**WORK INSTRUCTIONS:**
Reproduce precisely the lines between the start of the data below and the line with "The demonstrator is", both included.

(Entries taken from a collection)

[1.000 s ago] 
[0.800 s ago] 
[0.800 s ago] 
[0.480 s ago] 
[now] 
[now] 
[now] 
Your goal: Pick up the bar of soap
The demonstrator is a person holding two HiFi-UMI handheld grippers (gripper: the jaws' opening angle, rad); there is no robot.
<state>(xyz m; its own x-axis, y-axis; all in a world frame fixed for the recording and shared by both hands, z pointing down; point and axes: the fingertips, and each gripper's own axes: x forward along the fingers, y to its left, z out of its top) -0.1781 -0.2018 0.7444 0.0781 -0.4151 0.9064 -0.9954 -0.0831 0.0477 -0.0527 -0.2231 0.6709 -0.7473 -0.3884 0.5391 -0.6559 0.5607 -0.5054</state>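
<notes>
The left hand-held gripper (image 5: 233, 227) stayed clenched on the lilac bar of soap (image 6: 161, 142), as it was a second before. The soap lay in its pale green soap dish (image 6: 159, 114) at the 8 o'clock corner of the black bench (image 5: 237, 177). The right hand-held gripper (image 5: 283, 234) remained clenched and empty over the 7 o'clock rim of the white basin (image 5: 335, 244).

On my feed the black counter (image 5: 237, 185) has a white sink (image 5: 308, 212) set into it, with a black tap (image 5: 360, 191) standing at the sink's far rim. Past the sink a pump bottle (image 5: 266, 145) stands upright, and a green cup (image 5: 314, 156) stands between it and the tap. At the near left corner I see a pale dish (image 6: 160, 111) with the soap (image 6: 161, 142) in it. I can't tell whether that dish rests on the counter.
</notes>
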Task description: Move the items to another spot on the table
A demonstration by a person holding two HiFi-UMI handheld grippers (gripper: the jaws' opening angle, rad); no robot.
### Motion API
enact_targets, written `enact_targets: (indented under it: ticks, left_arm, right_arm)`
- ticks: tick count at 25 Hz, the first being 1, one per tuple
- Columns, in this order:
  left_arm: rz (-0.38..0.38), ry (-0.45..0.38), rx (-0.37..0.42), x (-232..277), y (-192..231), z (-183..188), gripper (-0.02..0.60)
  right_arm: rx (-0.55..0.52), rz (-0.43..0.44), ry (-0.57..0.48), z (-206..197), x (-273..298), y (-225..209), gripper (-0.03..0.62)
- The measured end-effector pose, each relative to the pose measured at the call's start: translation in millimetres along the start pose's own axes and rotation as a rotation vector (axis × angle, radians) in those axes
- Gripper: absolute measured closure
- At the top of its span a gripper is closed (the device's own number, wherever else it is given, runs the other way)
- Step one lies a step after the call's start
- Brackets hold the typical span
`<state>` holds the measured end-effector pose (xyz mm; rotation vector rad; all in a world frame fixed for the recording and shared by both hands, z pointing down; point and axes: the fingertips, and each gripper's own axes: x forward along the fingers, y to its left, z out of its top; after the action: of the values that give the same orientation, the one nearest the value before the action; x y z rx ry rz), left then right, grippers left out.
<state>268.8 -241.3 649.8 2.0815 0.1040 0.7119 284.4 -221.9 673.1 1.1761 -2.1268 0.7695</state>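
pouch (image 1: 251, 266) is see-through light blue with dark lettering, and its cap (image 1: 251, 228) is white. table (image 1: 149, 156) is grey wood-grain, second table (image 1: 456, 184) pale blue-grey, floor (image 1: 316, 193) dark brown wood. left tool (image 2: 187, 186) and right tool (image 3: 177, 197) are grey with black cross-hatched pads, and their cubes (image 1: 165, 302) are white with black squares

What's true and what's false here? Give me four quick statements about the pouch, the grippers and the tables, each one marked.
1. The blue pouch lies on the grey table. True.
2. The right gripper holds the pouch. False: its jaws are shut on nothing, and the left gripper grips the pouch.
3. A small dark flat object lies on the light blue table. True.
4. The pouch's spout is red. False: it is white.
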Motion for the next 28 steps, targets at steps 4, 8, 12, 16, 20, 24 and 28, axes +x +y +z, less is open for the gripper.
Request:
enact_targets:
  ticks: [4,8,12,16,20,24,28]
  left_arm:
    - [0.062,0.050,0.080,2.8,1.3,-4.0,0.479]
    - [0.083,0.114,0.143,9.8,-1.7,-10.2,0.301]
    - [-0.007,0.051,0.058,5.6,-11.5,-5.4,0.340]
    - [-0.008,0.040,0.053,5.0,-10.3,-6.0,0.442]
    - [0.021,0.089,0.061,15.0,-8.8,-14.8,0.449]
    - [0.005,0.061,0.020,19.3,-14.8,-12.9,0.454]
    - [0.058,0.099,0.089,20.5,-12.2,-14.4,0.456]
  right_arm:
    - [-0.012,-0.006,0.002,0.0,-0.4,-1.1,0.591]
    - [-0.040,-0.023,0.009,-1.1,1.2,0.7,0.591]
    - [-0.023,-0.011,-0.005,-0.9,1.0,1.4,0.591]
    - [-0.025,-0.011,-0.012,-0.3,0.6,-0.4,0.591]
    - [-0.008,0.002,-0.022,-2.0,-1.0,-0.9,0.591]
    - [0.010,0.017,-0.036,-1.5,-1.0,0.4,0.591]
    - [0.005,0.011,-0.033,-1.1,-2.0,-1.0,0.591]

**RESULT:**
[1.000 s ago] 
[0.800 s ago] 
[0.800 s ago] 
[0.480 s ago] 
[now] 
[now] 
[now] 
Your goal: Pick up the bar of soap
The demonstrator is a person holding two HiFi-UMI handheld grippers (gripper: the jaws' opening angle, rad); there is no robot.

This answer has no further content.